Task to carry out:
Skip all pictures, then copy the lines from the start of the data through the line with "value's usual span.", keeping both ends.

Source material:
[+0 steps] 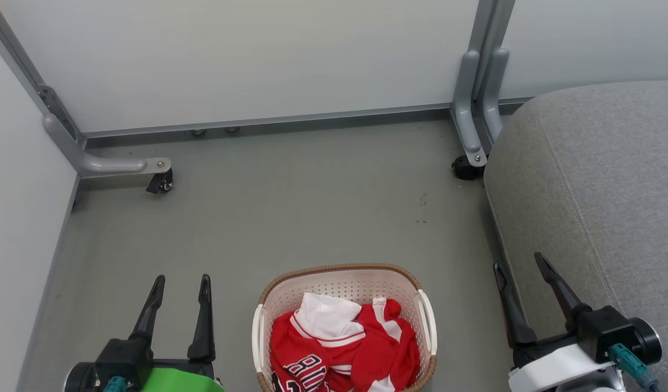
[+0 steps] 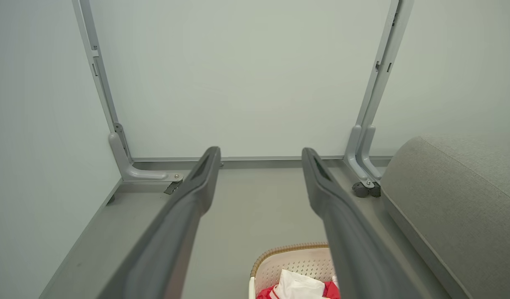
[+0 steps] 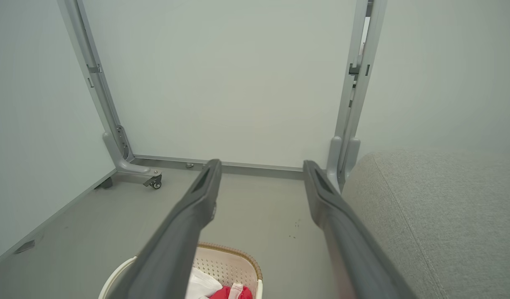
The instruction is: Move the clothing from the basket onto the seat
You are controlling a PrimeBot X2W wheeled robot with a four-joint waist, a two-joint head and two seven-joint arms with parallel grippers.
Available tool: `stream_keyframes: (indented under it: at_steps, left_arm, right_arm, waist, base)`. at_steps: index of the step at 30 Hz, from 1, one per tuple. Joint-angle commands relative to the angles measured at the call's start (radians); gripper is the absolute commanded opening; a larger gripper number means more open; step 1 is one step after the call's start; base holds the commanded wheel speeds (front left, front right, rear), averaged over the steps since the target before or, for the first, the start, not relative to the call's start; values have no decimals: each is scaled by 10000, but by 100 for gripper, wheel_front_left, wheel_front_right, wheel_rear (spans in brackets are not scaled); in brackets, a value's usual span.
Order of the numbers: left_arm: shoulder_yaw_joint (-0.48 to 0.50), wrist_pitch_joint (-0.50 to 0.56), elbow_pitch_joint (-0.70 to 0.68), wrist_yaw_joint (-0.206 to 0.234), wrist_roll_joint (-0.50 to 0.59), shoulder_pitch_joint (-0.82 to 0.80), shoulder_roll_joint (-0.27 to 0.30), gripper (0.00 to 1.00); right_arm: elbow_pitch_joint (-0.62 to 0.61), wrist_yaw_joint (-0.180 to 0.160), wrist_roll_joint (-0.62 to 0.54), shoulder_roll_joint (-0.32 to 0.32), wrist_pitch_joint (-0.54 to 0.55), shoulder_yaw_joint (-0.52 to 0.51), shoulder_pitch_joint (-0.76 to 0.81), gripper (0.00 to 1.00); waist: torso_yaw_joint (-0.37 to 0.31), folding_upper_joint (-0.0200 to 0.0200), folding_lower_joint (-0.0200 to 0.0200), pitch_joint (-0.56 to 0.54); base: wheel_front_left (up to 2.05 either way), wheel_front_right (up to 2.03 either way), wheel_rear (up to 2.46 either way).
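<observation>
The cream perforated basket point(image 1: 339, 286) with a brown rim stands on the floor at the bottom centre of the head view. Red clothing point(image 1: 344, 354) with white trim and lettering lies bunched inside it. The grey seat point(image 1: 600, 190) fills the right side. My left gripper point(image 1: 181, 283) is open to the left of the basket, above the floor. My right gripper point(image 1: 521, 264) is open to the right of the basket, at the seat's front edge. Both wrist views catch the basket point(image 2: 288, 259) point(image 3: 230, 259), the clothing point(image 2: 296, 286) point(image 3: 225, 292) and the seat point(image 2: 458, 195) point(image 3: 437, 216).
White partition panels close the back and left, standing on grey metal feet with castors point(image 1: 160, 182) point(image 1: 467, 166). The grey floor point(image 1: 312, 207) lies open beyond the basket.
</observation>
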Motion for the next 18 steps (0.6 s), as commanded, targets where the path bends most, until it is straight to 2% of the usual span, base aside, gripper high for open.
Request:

Result of this exercise:
[+0 steps] 
[+0 steps] 
[+0 steps] 
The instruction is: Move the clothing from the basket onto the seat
You are controlling a PrimeBot X2W wheeled robot with a four-joint waist, a two-joint head and two seven-joint arms with parallel grippers.
Available tool: `stream_keyframes: (indented under it: at_steps, left_arm, right_arm, waist, base)`. at_steps: index of the step at 30 Hz, from 1, one per tuple. Joint-angle commands relative to the angles measured at the call's start (radians); gripper is the absolute commanded opening; a larger gripper number means more open; step 1 is one step after the call's start; base holds the commanded wheel speeds (front left, front right, rear), averaged over the steps since the target before or, for the first, the start, not relative to the call's start; values have no decimals: each is scaled by 10000, but by 100 for gripper, wheel_front_left, wheel_front_right, wheel_rear (spans in brackets are not scaled); in brackets, a value's usual span.

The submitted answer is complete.